Every line of the listing should be transcribed exactly, with nothing left out.

[SUPPLIED MATERIAL — start]

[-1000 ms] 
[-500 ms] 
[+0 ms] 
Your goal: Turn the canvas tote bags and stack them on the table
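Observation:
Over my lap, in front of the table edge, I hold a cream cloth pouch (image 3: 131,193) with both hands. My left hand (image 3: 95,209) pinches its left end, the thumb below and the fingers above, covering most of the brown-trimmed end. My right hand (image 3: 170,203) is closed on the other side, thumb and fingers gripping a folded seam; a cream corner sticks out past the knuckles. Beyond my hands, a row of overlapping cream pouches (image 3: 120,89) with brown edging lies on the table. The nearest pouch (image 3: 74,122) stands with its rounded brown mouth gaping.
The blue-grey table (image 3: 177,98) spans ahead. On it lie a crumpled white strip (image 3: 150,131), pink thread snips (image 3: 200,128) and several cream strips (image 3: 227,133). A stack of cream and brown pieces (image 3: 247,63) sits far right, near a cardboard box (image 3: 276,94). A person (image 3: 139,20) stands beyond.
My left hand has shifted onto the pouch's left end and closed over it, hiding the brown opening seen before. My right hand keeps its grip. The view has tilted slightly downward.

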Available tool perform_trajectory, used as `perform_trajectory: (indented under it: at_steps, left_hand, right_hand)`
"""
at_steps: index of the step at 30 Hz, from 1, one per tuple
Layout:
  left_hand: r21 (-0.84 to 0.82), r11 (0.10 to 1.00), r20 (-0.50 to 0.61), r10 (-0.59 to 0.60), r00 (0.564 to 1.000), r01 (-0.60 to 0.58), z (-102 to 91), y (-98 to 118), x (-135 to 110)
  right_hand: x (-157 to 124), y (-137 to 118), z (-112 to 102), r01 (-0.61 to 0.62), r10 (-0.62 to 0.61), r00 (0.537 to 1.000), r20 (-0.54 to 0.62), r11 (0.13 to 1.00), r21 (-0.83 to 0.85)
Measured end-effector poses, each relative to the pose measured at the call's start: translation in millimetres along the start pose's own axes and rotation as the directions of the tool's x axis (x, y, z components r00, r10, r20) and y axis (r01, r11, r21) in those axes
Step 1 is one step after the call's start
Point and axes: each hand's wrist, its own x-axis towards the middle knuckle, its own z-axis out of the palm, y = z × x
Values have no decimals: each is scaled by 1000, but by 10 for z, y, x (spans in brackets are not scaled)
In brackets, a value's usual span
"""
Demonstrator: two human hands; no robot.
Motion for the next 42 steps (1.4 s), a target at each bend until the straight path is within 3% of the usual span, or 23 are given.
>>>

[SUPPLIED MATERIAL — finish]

ANSWER FOR THE TASK
[-1000 ms] 
[-500 ms] 
[+0 ms] 
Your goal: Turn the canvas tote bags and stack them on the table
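Observation:
Over my lap, in front of the table edge, I hold a cream cloth pouch (image 3: 131,193) with both hands. My left hand (image 3: 95,209) pinches its left end, the thumb below and the fingers above, covering most of the brown-trimmed end. My right hand (image 3: 170,203) is closed on the other side, thumb and fingers gripping a folded seam; a cream corner sticks out past the knuckles. Beyond my hands, a row of overlapping cream pouches (image 3: 120,89) with brown edging lies on the table. The nearest pouch (image 3: 74,122) stands with its rounded brown mouth gaping.
The blue-grey table (image 3: 177,98) spans ahead. On it lie a crumpled white strip (image 3: 150,131), pink thread snips (image 3: 200,128) and several cream strips (image 3: 227,133). A stack of cream and brown pieces (image 3: 247,63) sits far right, near a cardboard box (image 3: 276,94). A person (image 3: 139,20) stands beyond.
My left hand has shifted onto the pouch's left end and closed over it, hiding the brown opening seen before. My right hand keeps its grip. The view has tilted slightly downward.
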
Available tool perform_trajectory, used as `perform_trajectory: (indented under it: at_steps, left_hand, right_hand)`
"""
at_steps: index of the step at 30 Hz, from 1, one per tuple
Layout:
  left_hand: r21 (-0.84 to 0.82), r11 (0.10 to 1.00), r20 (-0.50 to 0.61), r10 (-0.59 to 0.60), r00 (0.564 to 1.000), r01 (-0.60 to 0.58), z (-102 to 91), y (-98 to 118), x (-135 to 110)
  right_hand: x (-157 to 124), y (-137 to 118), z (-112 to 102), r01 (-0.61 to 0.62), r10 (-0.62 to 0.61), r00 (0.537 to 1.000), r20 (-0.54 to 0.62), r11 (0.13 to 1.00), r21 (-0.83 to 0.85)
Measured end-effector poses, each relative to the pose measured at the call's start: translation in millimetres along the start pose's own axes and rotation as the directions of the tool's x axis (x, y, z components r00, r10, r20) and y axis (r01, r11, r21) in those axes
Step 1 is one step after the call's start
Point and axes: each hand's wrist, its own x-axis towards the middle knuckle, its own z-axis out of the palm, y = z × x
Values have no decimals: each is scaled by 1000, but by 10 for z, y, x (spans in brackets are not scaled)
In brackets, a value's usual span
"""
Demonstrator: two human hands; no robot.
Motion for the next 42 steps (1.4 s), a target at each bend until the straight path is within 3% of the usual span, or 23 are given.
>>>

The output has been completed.